Work instructions -> Restate all of the following data exactly, keeping any images out of the copy.

Source data ->
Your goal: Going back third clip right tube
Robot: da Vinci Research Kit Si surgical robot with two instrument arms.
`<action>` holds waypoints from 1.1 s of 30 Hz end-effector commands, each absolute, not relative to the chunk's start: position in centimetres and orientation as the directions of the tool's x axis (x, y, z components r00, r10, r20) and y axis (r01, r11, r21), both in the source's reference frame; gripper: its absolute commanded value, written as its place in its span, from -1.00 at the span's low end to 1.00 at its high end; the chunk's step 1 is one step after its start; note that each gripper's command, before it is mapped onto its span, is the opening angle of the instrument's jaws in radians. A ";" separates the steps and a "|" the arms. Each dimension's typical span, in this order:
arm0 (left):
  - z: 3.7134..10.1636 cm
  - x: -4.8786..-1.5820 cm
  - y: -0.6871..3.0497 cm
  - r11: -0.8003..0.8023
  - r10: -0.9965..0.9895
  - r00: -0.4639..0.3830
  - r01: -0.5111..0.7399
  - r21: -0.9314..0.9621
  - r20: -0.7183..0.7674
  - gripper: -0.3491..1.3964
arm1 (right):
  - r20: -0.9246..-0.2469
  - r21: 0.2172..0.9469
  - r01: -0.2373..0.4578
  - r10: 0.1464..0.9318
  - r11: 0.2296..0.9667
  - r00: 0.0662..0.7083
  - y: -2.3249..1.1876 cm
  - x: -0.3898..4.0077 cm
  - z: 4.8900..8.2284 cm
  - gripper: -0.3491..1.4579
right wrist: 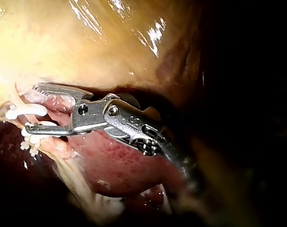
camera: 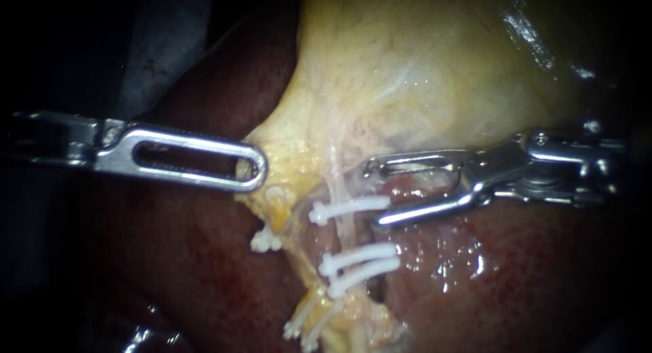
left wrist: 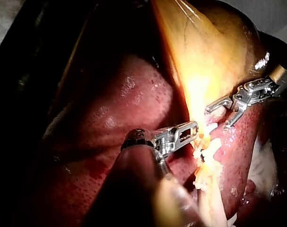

Response box ->
Your goal: Going back third clip right tube
Robot: da Vinci Research Kit Si surgical robot with two instrument arms.
`<action>` holds waypoints from 1.1 s of 30 Hz end-effector commands, each absolute, not relative to the chunk's start: position in centimetres and orientation as the directions of the tool's x axis (x, y, z components r00, r10, r20) and y axis (r01, r11, r21), both in the source's reference frame; gripper: its absolute commanded value, written as its place in its span, from -1.00 at the span's low end to 1.00 at its high end; the chunk's step 1 is one step after its start; note that each gripper's command, before it is mapped onto its span, is the opening angle of the instrument's jaws in radians. A ";" separates the steps and a "|" the arms. Each dimension's typical span, in this order:
arm0 (left):
  - z: 3.7134..10.1636 cm
  - x: -4.8786..-1.5820 cm
  - y: -0.6871..3.0497 cm
  - r11: -0.8003..0.8023
  - r10: -0.9965..0.9895
  - r00: -0.4639..0.3830
  - r01: -0.5111..0.7399
  - r21: -0.9314..0.9621
  - r20: -0.7183..0.7674
  - gripper: -0.3491..1.3964
arm1 (right):
  - r20: -0.9246..-0.2469
  - r21: 0.2172..0.9469
  - r01: -0.2373..0.4578
  - r10: 0.1464..0.9318
  - r11: 0.2296..0.9667
  - r00: 0.0662..0.7083
  - y: -2.3249..1.1876 cm
  - x: -0.3898..4.0077 cm
  - z: 4.8900..8.2284 cm
  - gripper: -0.3491..1.4579
right wrist: 
camera: 
left wrist: 

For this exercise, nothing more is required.